The new budget deal arranged by John Boehner and Democrats— approving $50 billion of additional spending in 2016 and $30 billion in 2017—will be split between domestic discretionary programs and defense. Cuts will supposedly take effect in 2025, by which time this deal is likely to be buried under a dozen budget debates and a trillion dollars of bad memories for fiscal conservatives.

We're told the reason for GOP capitulation is that Boehner, acting selflessly, is about to "clean out the barn" for a Paul Ryan speakership. Implicit in this argument is the idea that this kind of budget agreement would normally be a no-brainer but the crazies must be appeased. Passing it now and avoiding the heat will allow Ryan to move forward with his own agenda.

If only it were that simple.

For one thing, the GOP will have to live with the precedent set by the terrible deal in future negotiations. Barack Obama, as The New York Times points out, is now going to be able to "break free of the spending shackles" of the imaginary reign of austerity that was brought on by the Budget Control Act of 2011. So are all Democrats.

For another thing, conservatives will almost surely see this as a betrayal. The administration came up with the idea of sequestration, and it turned out to be the only tangible victory Republicans could claim on spending.

You may remember the 2010 Pledge to America, in which congressional Republicans promised to roll back government spending to pre-stimulus/bailout levels, cutting at least $100 billion in the first year after taking power. They failed to achieve that improbable goal. And almost every year since, government spending has gone up, though the GOP keeps adding seats by promising to achieve the opposite.

Expecting the GOP to return Washington to 2008 spending levels—now, with a Democratic president in power, or probably ever—is unrealistic. Expecting Republicans at the very least not to piddle away the only leverage they have to keep the status quo is surely reasonable.

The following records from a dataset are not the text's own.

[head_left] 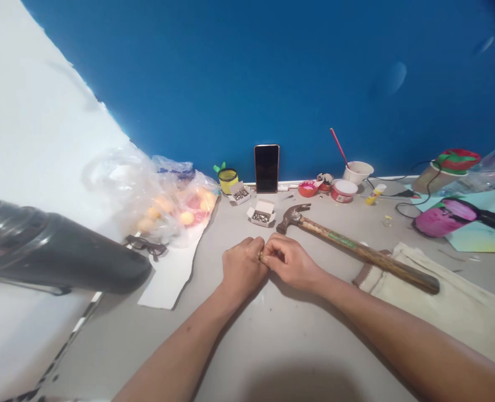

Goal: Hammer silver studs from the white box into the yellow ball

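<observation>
My left hand (pixel 244 265) is closed with its knuckles up, low over the grey table. Against it, my right hand (pixel 290 259) has thumb and forefinger pinched together. A small gold-coloured glint shows where the two hands meet; whether it is a ring or a held piece, I cannot tell. Just beyond the hands stands an open white box (pixel 261 214) of small shiny metal pieces. A similar box (pixel 239 193) sits behind it to the left. A claw hammer (pixel 352 244) with a worn wooden handle lies to the right, its head near my right hand.
A phone (pixel 266 168) leans upright at the blue wall. Filled plastic bags (pixel 167 204), glasses (pixel 147 245) and a large dark cylinder (pixel 63 248) are left. Rightward lie beige cloth (pixel 436 296), a glue stick (pixel 375 194), a white cup (pixel 358 172) and a pink-and-black item (pixel 444 216).
</observation>
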A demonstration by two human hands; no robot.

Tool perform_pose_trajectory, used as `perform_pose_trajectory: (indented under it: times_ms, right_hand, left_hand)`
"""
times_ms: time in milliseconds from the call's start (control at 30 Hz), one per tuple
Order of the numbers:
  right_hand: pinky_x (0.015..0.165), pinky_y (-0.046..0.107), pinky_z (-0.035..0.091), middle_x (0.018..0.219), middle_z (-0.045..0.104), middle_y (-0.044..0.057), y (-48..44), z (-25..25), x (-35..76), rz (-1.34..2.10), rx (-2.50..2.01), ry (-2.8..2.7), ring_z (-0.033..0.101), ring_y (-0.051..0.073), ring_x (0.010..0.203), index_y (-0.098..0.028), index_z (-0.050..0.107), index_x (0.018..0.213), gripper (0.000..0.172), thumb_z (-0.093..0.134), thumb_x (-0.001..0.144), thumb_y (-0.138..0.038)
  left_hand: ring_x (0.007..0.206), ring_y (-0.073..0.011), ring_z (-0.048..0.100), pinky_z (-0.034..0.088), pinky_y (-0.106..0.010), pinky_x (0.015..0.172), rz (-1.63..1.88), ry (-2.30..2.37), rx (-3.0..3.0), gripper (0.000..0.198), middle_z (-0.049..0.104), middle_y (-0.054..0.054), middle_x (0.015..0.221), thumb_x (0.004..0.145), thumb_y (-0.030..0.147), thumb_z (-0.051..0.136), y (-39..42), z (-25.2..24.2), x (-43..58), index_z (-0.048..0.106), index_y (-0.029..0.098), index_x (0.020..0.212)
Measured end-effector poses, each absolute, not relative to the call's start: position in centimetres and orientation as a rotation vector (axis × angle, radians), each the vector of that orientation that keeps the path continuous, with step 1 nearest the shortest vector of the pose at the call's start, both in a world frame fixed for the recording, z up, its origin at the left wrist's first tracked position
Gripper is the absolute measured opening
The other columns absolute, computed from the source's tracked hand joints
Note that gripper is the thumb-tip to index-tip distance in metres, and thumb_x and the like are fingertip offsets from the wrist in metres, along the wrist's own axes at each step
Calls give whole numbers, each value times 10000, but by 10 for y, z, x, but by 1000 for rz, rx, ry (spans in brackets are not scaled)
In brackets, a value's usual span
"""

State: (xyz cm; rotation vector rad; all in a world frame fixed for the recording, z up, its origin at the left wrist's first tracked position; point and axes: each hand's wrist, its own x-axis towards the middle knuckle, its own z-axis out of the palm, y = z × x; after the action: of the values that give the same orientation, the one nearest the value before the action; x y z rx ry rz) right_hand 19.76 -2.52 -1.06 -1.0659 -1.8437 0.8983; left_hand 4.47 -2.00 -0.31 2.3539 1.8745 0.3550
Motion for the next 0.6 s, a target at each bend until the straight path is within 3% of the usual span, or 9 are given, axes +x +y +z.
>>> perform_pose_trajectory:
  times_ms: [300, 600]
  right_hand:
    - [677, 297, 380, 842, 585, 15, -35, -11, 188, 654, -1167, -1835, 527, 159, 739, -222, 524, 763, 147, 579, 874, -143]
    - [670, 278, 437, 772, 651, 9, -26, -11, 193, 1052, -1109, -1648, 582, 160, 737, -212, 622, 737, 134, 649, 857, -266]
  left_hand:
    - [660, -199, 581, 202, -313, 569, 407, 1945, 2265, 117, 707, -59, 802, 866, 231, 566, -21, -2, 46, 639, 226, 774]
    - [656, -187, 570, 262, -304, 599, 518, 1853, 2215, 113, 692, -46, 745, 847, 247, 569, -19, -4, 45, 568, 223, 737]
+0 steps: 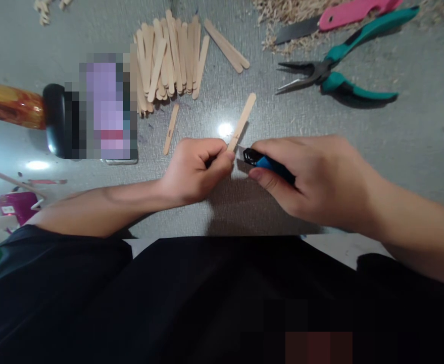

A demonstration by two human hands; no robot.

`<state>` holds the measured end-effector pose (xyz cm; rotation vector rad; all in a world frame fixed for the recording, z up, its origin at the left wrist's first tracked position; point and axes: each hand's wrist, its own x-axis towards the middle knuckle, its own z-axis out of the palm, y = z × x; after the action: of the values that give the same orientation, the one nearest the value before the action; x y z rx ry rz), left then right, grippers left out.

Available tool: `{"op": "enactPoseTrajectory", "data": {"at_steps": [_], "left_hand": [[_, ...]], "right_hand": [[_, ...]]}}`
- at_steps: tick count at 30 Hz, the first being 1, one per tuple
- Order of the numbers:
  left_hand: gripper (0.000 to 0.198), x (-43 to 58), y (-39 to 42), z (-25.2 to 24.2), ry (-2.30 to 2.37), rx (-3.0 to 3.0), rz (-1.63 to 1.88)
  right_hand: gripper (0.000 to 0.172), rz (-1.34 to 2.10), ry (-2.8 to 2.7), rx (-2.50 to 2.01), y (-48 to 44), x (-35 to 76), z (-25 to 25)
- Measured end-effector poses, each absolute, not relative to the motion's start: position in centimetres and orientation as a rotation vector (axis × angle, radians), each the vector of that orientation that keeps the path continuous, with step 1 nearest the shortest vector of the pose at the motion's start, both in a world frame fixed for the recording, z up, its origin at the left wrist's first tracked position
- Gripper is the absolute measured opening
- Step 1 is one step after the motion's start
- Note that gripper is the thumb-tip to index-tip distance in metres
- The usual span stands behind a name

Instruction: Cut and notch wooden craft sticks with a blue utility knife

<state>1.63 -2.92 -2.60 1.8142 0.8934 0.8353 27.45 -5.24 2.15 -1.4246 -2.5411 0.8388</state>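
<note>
The wooden popsicle stick (pixel 244 116) is pale, thin and flat, slanting up to the right, with a small dark mark across it. The blue and black box cutter (pixel 267 164) is just beside it, blade out.

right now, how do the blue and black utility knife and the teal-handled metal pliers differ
The blue and black utility knife sits in the right hand; the teal-handled metal pliers lie on the grey table. The knife is partly hidden; the pliers show whole, spread open. Both have dark parts.
</note>
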Motion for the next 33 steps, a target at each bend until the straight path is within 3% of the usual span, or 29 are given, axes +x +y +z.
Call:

If the GOP is unable to extract concessions that mitigate future spending and debt, then the debt ceiling has no real political purpose for Republicans. In fact, if Republicans can't even hold the line on what they've gained—and at this point, Boehner is actually giving back items Republicans won in previous years—then the debt limit isn't just useless; it's counterproductive. Why, then, did we go through all this angst for the past five years?

It's true that both sides are guilty of "holding the country hostage" in the face of pretend "fiscal calamities" and government shutdowns. But Democrats understand that they will take none of the blame from the media when the sides fail to reach an agreement. So Republicans fear this kind of coverage far more than they fear their own base, despite years of polling that shows most voters like the debt ceiling in theory (whatever they think it means) and don't mind if a party uses it to obtain spending cuts. In a new Associated Press-GfK poll, 56 percent of those questioned would trade a government shutdown for more spending cuts. Nearly 80 percent of Republicans claim that they would be open to closing down agencies to procure those budget cuts; even 44 percent of Democrats agree.

So the central question is: How is ceding this fight to Obama supposed to make life easier for Ryan? This is a guy who will begin his term reopening the Export-Import Bank of the United States and, now, supporting perhaps the worst fiscal policy defeat since Obamacare. What magical ideas will Ryan wring from the GOP conference that were unavailable to Boehner? And how many voters outside the Beltway care about process more than results? Democrats under Obama, for the most part, have been willing to use these deadlines to get what they can. Republicans have not.

And if Ryan, a fiscal conservative by any standard, does nothing about the deal, the perception grass-roots GOP types have about the old leadership may well be transferred to the new. If that happens, this deal not only will have sold out fiscal conservatives but also may achieve the opposite of what Boehner intended.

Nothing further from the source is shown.